Soares lembra que o estudante hoje, após se formar, ou entra no mercado de trabalho ou na pós-graduação, mas o mercado de trabalho vai garantir duas ou três vezes pelo menos o valor da bolsa. Ou seja: não é atrativo. Isso estaria gerando, segundo ele, uma “perda de talentos” para a produção científica no país.
Dados do CGEE (Centro de Gestão e Estudos Estratégicos), que é supervisionado pelo Ministério da Ciência, Tecnologia e Inovação, comprovam que houve uma queda no número de pessoas com mestrado e doutorado no mercado de trabalho formal. O documento diz que a taxa de emprego para mestres caiu de 66,7% em 2009 para 62,2% em 2017. Já a taxa de emprego para doutores caiu de 74,8% para 72,3%.
Biológicas, humanas, exatas... Todas perdem
Sobre os 14 mil médicos residentes de universidades públicas que tiveram suas bolsas contingenciadas, o problema afeta o atendimento médico dentro de instituições como o Hospital São Paulo, na capital paulista, ligado à Universidade Federal de São Paulo (Unifesp), além de outras dezenas de hospitais universitários.
De acordo com a doutora em política científica e pesquisadora da Unicamp Sabine Righetti, as bolsas pagas pela CAPES para as pesquisas podem auxiliar todas as áreas de desenvolvimento.
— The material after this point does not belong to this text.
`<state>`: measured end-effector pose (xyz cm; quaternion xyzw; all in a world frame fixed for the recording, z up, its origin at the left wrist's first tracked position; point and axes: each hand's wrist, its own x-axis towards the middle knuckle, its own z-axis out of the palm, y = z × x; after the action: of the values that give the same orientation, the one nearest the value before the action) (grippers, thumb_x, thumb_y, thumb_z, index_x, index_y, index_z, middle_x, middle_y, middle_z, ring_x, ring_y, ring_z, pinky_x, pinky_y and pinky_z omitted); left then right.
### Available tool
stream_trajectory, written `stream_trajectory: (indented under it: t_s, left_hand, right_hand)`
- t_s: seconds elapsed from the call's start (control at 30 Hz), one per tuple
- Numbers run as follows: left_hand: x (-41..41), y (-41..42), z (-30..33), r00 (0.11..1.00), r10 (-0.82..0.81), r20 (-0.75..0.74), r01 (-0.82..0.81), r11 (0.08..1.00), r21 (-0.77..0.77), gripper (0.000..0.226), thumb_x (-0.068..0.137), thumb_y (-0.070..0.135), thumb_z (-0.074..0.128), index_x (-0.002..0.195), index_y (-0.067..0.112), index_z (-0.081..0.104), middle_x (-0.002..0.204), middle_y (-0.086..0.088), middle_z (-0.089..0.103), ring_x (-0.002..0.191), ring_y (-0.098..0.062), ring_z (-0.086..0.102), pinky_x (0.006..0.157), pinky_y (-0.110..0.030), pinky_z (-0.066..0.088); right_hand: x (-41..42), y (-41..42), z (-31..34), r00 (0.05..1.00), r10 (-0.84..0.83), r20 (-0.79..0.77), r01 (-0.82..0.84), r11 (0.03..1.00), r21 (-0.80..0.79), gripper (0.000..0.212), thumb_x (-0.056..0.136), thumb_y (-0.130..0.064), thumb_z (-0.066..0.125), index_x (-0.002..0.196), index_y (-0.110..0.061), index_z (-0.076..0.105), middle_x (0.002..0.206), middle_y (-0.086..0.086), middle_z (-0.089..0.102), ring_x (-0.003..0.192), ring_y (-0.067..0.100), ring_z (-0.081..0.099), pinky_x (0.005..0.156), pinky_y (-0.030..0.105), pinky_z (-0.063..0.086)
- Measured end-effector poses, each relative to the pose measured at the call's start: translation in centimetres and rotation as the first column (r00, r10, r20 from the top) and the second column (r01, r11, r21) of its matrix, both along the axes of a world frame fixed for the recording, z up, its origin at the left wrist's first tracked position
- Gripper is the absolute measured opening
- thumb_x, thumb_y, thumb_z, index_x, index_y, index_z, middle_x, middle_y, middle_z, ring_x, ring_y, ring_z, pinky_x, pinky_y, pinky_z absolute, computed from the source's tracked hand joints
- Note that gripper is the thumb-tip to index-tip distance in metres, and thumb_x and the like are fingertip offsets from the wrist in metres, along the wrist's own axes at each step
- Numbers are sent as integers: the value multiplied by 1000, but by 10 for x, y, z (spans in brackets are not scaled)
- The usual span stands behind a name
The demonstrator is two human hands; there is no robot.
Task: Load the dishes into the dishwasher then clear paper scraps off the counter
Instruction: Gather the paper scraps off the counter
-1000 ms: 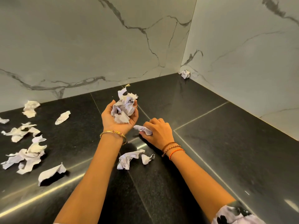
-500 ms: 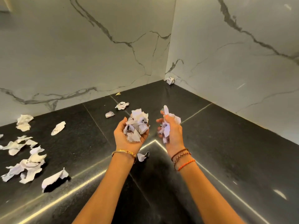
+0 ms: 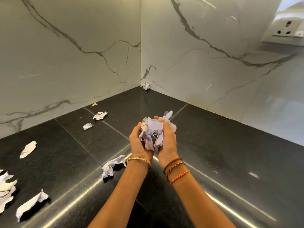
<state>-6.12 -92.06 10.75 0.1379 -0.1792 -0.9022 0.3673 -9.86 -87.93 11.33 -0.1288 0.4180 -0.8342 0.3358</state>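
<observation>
A wad of crumpled white paper scraps (image 3: pixel 152 134) is pressed between my two hands above the black counter (image 3: pixel 230 153). My left hand (image 3: pixel 138 142) cups it from the left and my right hand (image 3: pixel 167 143) closes on it from the right. Loose scraps still lie on the counter: one (image 3: pixel 109 167) just left of my left wrist, two (image 3: pixel 100 115) (image 3: pixel 88 126) further back, one (image 3: pixel 28 149) at mid left, and several at the far left edge (image 3: pixel 6 190) (image 3: pixel 31 204). A small crumpled ball (image 3: pixel 146 86) sits in the back corner.
White marble-patterned walls (image 3: pixel 82 55) meet in a corner behind the counter. A wall socket (image 3: pixel 287 30) is at the upper right. A tiny yellow fleck (image 3: pixel 94 104) lies by the back wall.
My right hand lifted its scrap off the counter and came together with my left hand, merging both bundles into one wad. The view tilted up toward the corner.
</observation>
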Motion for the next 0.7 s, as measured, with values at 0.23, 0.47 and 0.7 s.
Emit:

As da saúde, por exemplo, lidam com tratamentos em teste e compreensão de doenças, e são 20 mil hoje em todas as modalidades de pós-doutorado.
“Quase 15 mil cientistas em formação estão trabalhando com assuntos que dizem respeito diretamente ao Sistema Único de Saúde (SUS). Nas ciências biológicas também são estudados conceitos básicos de microorganismos, vírus e bactérias, ou seja, trabalhos que também dizem respeito à saúde pública”, afirma Righetti.
Para ela, as questões humanas também precisam ser amplamente estudadas em um país como o Brasil, que é violento e precisa melhorar níveis educacionais. A situação também obriga o país a importar estruturas e soluções do exterior, o que além de caro, nos deixa numa “fila” para recebê-las.
Não é só na CAPES
Além dos recursos diretos, o Fundo Nacional de Desenvolvimento Científico e Tecnológico (FNDCT), o principal fundo para apoiar pesquisas em âmbito federal, teve uma queda brutal de recursos. Ele chegou a perder cerca de R$ 44 bilhões de recursos desde 2010.
Todo esse montante voltou para o Tesouro Nacional e perdeu a rubrica de verba da ciência. Além disso, em 2020, dos R$ 5,2 bilhões disponíveis, apenas R$ 600 milhões foram autorizados para uso.
O FNDCT financia projetos de capacitação técnica, desenvolvimento tecnológico industrial e bolsas de iniciação científica, ajudando a formar profissionais altamente especializados. Além disso, também ajuda a construir a infraestrutura necessária para que a pesquisa de ponta aconteça no país.